= Problem to work on =
For the material below, return exactly the lines starting at the line containing "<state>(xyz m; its" and ending at the line containing "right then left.", both ends included, and no others.

= Available records =
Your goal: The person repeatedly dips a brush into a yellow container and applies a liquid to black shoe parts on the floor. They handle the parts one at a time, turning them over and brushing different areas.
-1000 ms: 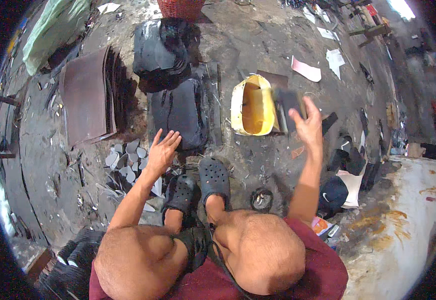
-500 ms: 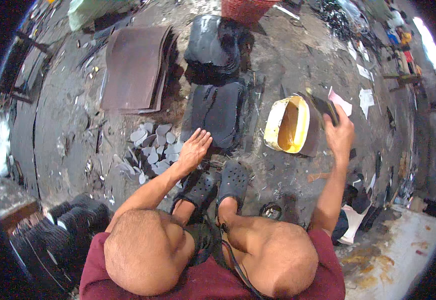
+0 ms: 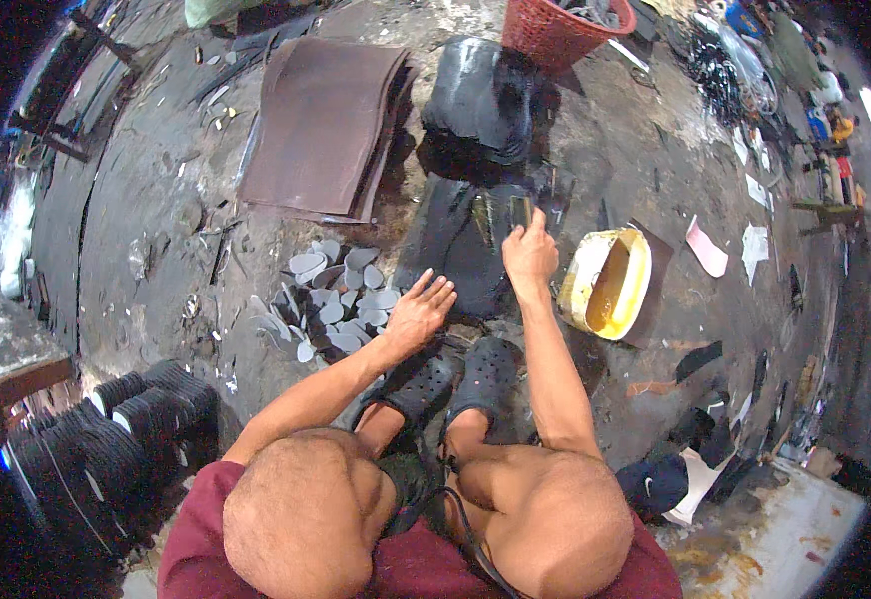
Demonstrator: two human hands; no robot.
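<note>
My left hand (image 3: 419, 312) lies with fingers stretched out on the near left edge of a black sheet stack (image 3: 455, 245). Over the right part of that stack, my right hand (image 3: 530, 255) is closed round a flat, dark tool (image 3: 521, 211). Its exact kind is blurred. A wet, shiny streak (image 3: 485, 213) shows on the top sheet beside the tool. Right of my right hand stands a cut-open yellow and white container (image 3: 580, 275) with amber liquid inside. Grey oval cut pieces (image 3: 331, 311) lie in a loose heap left of my left hand.
Brown sheets (image 3: 321, 125) are stacked at the far left, next to a black bundle (image 3: 480, 95). A red basket (image 3: 560, 35) stands behind. Black sole-shaped pieces (image 3: 106, 449) fill the lower left. A pink scrap (image 3: 705, 248) lies right of the container. My clogs (image 3: 485, 374) stand close to the stack.
My right hand has swung left with the flat tool, from beyond the container to the black stack. My left hand remains at the stack's near edge. The whole view has shifted slightly.
</note>
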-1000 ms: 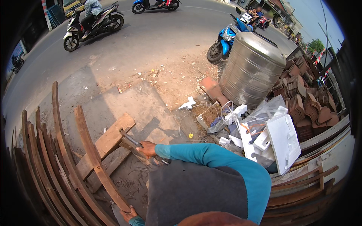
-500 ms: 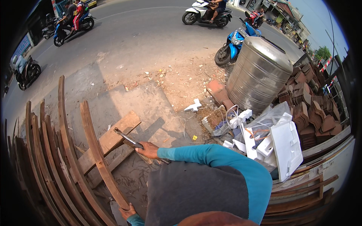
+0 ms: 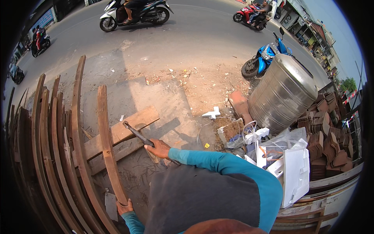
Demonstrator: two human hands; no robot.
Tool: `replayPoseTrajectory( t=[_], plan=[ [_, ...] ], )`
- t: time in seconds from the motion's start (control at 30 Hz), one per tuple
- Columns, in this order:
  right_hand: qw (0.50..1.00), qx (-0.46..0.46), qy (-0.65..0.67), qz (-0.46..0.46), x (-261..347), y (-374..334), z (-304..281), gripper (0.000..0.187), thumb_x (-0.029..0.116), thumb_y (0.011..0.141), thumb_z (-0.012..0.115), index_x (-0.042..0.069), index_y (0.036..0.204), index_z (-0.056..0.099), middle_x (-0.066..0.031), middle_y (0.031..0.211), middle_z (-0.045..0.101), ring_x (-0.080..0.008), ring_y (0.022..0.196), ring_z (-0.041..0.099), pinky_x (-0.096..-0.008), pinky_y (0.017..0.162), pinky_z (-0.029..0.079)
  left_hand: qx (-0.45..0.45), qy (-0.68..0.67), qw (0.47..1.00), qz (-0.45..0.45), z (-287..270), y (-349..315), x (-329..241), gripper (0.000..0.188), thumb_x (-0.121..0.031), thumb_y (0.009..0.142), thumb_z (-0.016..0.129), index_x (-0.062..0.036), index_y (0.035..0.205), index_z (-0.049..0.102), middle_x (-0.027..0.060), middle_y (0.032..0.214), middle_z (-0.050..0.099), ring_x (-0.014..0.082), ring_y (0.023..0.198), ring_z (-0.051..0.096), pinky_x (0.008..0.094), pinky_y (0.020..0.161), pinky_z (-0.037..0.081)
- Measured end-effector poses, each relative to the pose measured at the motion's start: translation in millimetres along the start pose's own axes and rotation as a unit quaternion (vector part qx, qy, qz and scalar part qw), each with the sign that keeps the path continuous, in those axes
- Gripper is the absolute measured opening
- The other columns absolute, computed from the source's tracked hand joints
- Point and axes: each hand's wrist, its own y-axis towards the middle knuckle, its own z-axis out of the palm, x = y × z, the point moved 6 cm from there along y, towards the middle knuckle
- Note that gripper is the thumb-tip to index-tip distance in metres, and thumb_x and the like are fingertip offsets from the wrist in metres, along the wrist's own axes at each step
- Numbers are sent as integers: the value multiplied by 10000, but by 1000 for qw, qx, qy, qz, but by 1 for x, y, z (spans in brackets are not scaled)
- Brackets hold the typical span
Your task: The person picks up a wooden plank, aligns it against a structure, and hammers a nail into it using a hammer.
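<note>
My left hand is closed around the near end of a long wooden beam, whose far end rests across a flat plank on the ground. In my right hand is a dark metal bar with a hooked tip; its tip points away to the left, above the plank and to the right of the beam. A second timber lies under the beam, alongside the plank. The bar's other end shows behind my right hand.
Several upright-looking timbers crowd the left. At right are a dented steel tank, white foam pieces, stacked roof tiles and a parked blue scooter. Other scooters pass on the road.
The view has turned, shifting most nearby things rightward and upward. My left hand and the beam's near end have moved slightly left. The white scooter has passed leftward; both grips stay closed.
</note>
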Motion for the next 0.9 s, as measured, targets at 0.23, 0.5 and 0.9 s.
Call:
replayPoseTrajectory(
  t=[0.23,0.5,0.9],
  plan=[
    [998,8,-20,59,-34,24,7,574,513,962,545,-9,1198,590,-270,1055,659,-409,998,644,-491,858,484,27,-101,994,17,-35,-5,-56,617,-406,699,834,-54,1109,537,247,1025,680,476,979,654,527,831,534],
    [996,0,22,85,-36,28,24,544,509,944,581,-1,1121,647,-255,963,689,-413,942,664,-482,824,491,23,-106,994,-20,-53,-9,-62,601,-405,685,847,-54,1048,521,252,1006,675,477,971,647,532,813,532],
    [991,-5,121,52,-35,38,46,356,379,976,623,41,891,555,-24,605,499,-134,449,480,-314,419,380,140,-33,987,-69,-50,0,-59,632,-493,736,811,-65,1115,542,217,1072,682,406,1026,668,483,874,532]
  ],
)
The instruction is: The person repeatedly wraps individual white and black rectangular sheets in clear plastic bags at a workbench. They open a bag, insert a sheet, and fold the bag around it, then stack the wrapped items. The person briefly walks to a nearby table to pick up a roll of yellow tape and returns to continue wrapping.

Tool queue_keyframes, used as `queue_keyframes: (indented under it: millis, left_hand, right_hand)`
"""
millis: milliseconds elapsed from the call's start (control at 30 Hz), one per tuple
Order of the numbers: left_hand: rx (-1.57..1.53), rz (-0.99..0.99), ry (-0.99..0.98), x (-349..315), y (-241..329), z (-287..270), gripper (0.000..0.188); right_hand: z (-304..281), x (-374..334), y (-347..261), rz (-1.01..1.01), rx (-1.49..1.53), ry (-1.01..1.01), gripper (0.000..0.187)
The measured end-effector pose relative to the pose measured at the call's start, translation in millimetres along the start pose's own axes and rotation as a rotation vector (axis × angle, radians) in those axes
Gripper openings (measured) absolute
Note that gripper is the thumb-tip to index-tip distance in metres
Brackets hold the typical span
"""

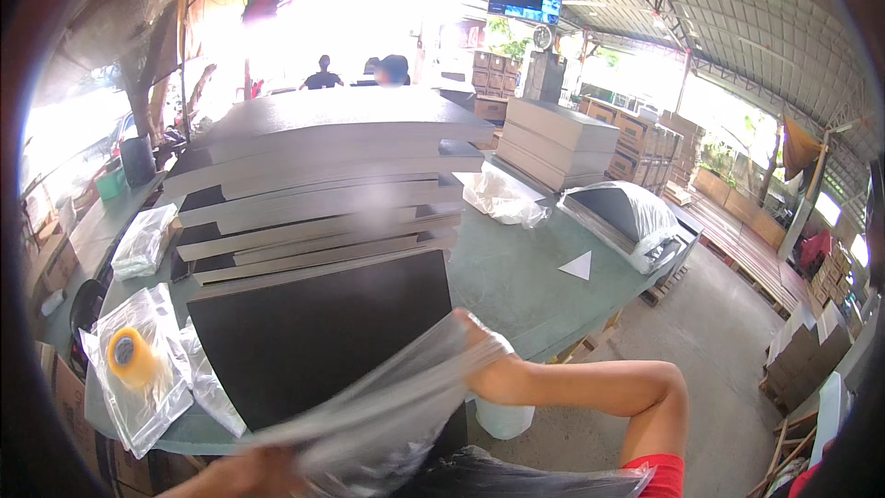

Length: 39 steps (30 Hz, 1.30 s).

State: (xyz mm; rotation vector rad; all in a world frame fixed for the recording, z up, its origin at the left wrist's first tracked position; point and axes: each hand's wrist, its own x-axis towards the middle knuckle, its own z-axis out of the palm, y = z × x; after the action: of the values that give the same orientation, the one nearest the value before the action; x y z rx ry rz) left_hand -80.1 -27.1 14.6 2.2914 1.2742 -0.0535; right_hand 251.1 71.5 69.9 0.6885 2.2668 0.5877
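Note:
A clear plastic bag (387, 410) is stretched between my two hands over the near end of a flat black panel (323, 332). My right hand (490, 367) grips the bag's upper right edge, with the fingers closed on the film. At the lower left, my left hand (249, 472) is blurred by motion; the plastic runs taut into its closed fingers. The panel leans against the front of a tall stack of dark-faced boards (341, 166). Part of the bag falls across my lap, and the panel's lower end is hidden behind it.
On the green table (507, 267) lie a yellow tape roll (131, 356) on clear plastic bags, a white triangular scrap (577, 266) and crumpled plastic (503, 197). A plastic-wrapped stack of panels (622, 217) sits at the right edge. Cartons (636, 134) and two people are farther back.

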Motion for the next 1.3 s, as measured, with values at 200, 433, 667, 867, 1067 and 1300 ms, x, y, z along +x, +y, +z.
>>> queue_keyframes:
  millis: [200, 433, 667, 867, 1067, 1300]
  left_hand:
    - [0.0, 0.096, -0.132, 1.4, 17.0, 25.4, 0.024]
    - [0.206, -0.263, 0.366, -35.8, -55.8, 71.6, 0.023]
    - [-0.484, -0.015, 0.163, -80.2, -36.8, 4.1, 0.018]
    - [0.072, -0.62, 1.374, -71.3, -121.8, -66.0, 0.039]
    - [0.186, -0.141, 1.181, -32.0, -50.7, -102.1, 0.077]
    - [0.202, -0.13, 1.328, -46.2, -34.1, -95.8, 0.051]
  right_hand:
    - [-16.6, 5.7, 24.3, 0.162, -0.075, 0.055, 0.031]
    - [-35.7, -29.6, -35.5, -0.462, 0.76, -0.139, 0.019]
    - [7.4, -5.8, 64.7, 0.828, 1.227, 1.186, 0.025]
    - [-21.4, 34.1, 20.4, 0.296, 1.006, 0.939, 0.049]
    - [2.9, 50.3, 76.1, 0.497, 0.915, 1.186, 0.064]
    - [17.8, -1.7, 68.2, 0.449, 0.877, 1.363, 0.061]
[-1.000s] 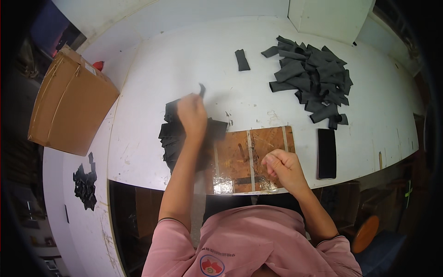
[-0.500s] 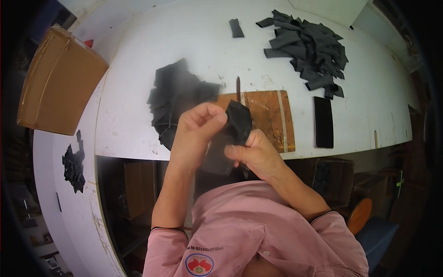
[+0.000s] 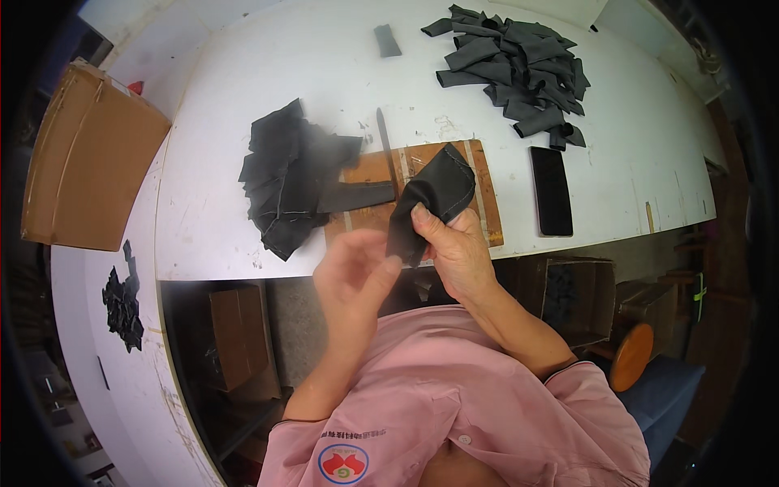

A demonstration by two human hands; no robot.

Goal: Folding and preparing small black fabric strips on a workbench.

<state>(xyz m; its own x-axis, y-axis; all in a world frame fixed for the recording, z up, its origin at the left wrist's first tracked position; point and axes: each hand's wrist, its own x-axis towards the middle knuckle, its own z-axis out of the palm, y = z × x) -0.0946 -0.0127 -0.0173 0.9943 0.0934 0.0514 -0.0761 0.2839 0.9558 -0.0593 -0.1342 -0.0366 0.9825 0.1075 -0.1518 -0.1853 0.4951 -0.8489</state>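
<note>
A black fabric piece (image 3: 438, 183) with a pale stitched line along its edge is gripped by my right hand (image 3: 462, 256), thumb on top. It slants up to the right over a brown board (image 3: 487, 195). My left hand (image 3: 353, 268) is at the fabric's lower left edge, thumb tip against it; its fingers are curled and blurred, so their hold is unclear. Left of the board spreads a pile of black fabric pieces (image 3: 280, 183). A grey fabric strip (image 3: 361, 196) reaches from that pile onto the board. A slim dark pointed tool (image 3: 384, 138) lies across the board's far edge.
A heap of dark grey fabric tubes (image 3: 519, 65) sits far right, with a single grey piece (image 3: 388, 40) to its left. A black phone (image 3: 552, 191) lies right of the board. Cardboard box (image 3: 97, 158) and black scraps (image 3: 123, 304) are at left; an orange stool (image 3: 631, 357) is lower right.
The fabric piece has turned and now spreads flatter toward the upper right in my right hand. My left hand has moved from its top edge down to its lower left. The whole view has shifted slightly.
</note>
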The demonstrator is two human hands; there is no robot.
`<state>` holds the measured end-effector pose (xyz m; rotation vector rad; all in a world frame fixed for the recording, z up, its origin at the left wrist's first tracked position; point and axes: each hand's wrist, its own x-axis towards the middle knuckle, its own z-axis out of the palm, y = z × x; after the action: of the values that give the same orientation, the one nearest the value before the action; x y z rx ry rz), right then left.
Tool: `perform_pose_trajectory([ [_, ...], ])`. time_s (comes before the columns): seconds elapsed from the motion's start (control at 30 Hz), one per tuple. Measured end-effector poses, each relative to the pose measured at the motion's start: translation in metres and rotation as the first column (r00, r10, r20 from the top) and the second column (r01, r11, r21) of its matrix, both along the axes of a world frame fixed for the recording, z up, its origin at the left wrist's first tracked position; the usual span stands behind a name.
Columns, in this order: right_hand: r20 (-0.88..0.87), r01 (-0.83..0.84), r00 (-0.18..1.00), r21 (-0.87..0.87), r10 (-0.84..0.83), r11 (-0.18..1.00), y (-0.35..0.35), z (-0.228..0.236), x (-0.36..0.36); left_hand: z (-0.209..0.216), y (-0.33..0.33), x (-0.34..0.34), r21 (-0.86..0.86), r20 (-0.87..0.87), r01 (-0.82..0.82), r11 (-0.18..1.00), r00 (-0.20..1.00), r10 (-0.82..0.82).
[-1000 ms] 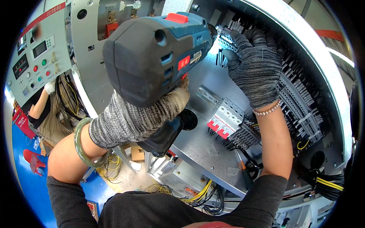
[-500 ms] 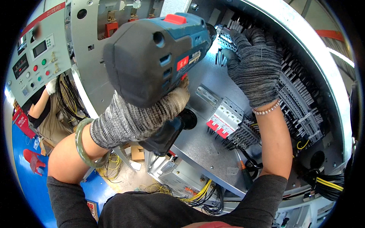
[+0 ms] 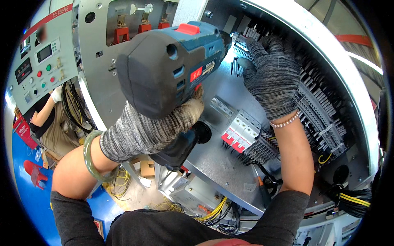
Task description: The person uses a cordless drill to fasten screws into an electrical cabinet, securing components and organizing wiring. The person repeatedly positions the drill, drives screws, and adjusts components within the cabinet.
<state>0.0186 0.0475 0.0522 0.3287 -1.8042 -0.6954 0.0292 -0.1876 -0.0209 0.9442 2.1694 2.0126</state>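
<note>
My left hand, in a grey knit glove, is wrapped round the grip of a blue and black cordless drill. The drill points away to the upper right, its front end close to a grey terminal block lit by a bright light. My right hand, in a dark grey glove, has its fingers closed around the right end of that block, thumb below it. Short dark wires hang under the block. What the drill's tip touches is hidden behind its body.
Below lie a mounting rail and a red-and-white circuit breaker. Wired terminal strips run down the right. An orange-handled screwdriver rests near the panel's front edge. Another person's gloved hand is at left, below a control panel.
The view has shifted slightly, so the drill and my right hand sit a little lower in the picture. Both hands keep their holds.
</note>
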Motion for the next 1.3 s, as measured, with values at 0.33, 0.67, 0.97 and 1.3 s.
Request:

= Result of the exercise =
<state>(xyz m; its own x-axis, y-axis; all in a world frame fixed for the recording, z up, its origin at the left wrist's first tracked position; point and axes: each hand's wrist, its own x-axis towards the middle knuckle, its own z-axis out of the palm, y = z × x) -0.0946 -0.0127 -0.0173 0.9943 0.0934 0.0514 -0.0761 0.2839 0.9558 -0.0593 -0.1342 -0.0366 0.9825 0.1075 -0.1518 -0.1853 0.4951 -0.8489</state>
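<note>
A black fabric piece (image 3: 438, 183) with a pale stitched line along its edge is gripped by my right hand (image 3: 462, 256), thumb on top. It slants up to the right over a brown board (image 3: 487, 195). My left hand (image 3: 353, 268) is at the fabric's lower left edge, thumb tip against it; its fingers are curled and blurred, so their hold is unclear. Left of the board spreads a pile of black fabric pieces (image 3: 280, 183). A grey fabric strip (image 3: 361, 196) reaches from that pile onto the board. A slim dark pointed tool (image 3: 384, 138) lies across the board's far edge.
A heap of dark grey fabric tubes (image 3: 519, 65) sits far right, with a single grey piece (image 3: 388, 40) to its left. A black phone (image 3: 552, 191) lies right of the board. Cardboard box (image 3: 97, 158) and black scraps (image 3: 123, 304) are at left; an orange stool (image 3: 631, 357) is lower right.
The fabric piece has turned and now spreads flatter toward the upper right in my right hand. My left hand has moved from its top edge down to its lower left. The whole view has shifted slightly.
</note>
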The demonstrator is two human hands; there is no robot.
`<state>` holds the measured end-effector pose (xyz m; rotation vector rad; all in a world frame fixed for the recording, z up, its origin at the left wrist's first tracked position; point and axes: each hand's wrist, its own x-axis towards the middle knuckle, its own z-axis out of the palm, y = z × x; after the action: of the values that give the same orientation, the one nearest the value before the action; x y z rx ry rz), right then left.

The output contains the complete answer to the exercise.